_The input_.

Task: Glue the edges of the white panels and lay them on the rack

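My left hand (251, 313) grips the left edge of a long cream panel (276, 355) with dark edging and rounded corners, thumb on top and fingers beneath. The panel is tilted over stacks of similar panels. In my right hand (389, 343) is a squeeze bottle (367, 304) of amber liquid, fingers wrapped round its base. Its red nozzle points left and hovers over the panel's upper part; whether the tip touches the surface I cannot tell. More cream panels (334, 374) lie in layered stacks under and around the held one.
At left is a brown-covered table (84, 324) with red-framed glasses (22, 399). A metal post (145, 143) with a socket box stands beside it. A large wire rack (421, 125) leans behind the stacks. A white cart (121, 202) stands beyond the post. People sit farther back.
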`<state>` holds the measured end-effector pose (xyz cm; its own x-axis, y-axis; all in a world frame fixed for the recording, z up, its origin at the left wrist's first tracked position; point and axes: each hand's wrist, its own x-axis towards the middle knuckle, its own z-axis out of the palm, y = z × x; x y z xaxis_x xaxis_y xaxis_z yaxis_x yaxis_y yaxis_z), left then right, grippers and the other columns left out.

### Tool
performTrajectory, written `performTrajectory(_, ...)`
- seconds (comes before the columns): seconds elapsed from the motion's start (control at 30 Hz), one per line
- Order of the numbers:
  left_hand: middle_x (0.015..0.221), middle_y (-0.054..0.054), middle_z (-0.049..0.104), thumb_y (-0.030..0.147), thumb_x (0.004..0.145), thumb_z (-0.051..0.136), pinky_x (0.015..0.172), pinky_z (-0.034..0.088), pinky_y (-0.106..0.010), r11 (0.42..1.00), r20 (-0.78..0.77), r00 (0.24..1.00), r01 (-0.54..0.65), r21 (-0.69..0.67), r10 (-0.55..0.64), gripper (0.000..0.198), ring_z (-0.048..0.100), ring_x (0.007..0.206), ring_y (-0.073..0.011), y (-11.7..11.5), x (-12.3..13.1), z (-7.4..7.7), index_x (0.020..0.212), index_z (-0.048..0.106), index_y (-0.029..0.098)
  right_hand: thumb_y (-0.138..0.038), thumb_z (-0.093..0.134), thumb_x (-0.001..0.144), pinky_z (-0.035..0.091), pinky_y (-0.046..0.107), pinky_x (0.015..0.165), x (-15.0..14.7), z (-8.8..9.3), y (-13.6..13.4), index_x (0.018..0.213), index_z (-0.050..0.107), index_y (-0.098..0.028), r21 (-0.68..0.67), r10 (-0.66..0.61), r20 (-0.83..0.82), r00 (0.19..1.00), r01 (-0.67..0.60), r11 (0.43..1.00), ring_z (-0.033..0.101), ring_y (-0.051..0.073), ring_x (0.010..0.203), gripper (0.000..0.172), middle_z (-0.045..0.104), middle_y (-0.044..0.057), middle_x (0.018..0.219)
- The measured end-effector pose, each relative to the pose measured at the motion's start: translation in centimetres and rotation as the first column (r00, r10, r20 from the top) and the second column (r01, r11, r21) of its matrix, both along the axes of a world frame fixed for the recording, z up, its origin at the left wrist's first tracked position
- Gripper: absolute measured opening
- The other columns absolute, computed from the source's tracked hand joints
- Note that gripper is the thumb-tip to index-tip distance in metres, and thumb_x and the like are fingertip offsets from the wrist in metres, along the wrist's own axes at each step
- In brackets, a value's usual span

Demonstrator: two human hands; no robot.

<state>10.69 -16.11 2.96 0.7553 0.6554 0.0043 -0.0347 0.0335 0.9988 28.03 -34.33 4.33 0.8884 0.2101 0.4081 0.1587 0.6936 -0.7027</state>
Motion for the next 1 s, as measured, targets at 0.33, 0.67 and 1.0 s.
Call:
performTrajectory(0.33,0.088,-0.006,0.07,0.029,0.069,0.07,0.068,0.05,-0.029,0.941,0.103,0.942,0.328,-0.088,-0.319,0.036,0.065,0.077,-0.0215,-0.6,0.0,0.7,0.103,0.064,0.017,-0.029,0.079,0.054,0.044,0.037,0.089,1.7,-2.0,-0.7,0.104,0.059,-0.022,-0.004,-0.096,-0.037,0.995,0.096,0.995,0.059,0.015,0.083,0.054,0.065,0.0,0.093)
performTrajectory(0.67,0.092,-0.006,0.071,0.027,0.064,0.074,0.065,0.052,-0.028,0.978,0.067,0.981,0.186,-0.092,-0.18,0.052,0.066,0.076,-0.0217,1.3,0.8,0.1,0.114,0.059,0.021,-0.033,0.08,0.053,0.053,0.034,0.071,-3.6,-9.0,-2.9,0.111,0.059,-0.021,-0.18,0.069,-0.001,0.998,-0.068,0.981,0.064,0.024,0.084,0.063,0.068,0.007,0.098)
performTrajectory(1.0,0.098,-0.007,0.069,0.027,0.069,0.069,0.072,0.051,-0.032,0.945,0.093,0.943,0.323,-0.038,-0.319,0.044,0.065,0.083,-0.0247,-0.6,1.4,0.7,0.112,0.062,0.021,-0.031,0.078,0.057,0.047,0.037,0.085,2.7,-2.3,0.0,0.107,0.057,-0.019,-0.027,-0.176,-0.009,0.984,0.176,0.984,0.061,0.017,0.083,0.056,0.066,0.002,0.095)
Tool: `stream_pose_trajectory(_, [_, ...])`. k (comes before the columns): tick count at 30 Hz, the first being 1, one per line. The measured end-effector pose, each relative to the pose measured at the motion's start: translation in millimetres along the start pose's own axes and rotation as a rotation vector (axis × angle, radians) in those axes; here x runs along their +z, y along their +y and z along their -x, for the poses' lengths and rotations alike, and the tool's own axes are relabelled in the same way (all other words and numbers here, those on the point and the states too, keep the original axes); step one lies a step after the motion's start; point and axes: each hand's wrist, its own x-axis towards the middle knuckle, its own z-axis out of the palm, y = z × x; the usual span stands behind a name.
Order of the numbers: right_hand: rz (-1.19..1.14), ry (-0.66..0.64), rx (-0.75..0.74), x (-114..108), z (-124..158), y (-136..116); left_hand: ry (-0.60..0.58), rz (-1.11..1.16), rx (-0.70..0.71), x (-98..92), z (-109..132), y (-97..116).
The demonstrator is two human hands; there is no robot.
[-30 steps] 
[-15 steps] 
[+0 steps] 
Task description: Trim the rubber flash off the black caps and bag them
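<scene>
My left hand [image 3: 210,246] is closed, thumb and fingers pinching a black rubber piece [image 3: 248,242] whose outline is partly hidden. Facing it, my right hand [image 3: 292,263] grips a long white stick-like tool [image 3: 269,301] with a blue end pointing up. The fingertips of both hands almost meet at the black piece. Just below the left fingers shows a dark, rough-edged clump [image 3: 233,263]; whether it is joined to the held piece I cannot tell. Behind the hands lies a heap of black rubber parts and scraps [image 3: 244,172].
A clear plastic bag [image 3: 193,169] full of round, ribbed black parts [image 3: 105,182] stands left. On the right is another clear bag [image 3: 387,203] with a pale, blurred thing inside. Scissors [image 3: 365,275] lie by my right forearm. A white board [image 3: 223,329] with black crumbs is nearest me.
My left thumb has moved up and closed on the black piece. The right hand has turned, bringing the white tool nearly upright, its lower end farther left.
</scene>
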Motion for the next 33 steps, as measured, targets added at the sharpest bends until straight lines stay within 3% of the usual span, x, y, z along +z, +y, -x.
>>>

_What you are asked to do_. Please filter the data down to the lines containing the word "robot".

_Solution for this task_.
Demonstrator: two human hands; no robot.
The demonstrator is two human hands; there is no robot.

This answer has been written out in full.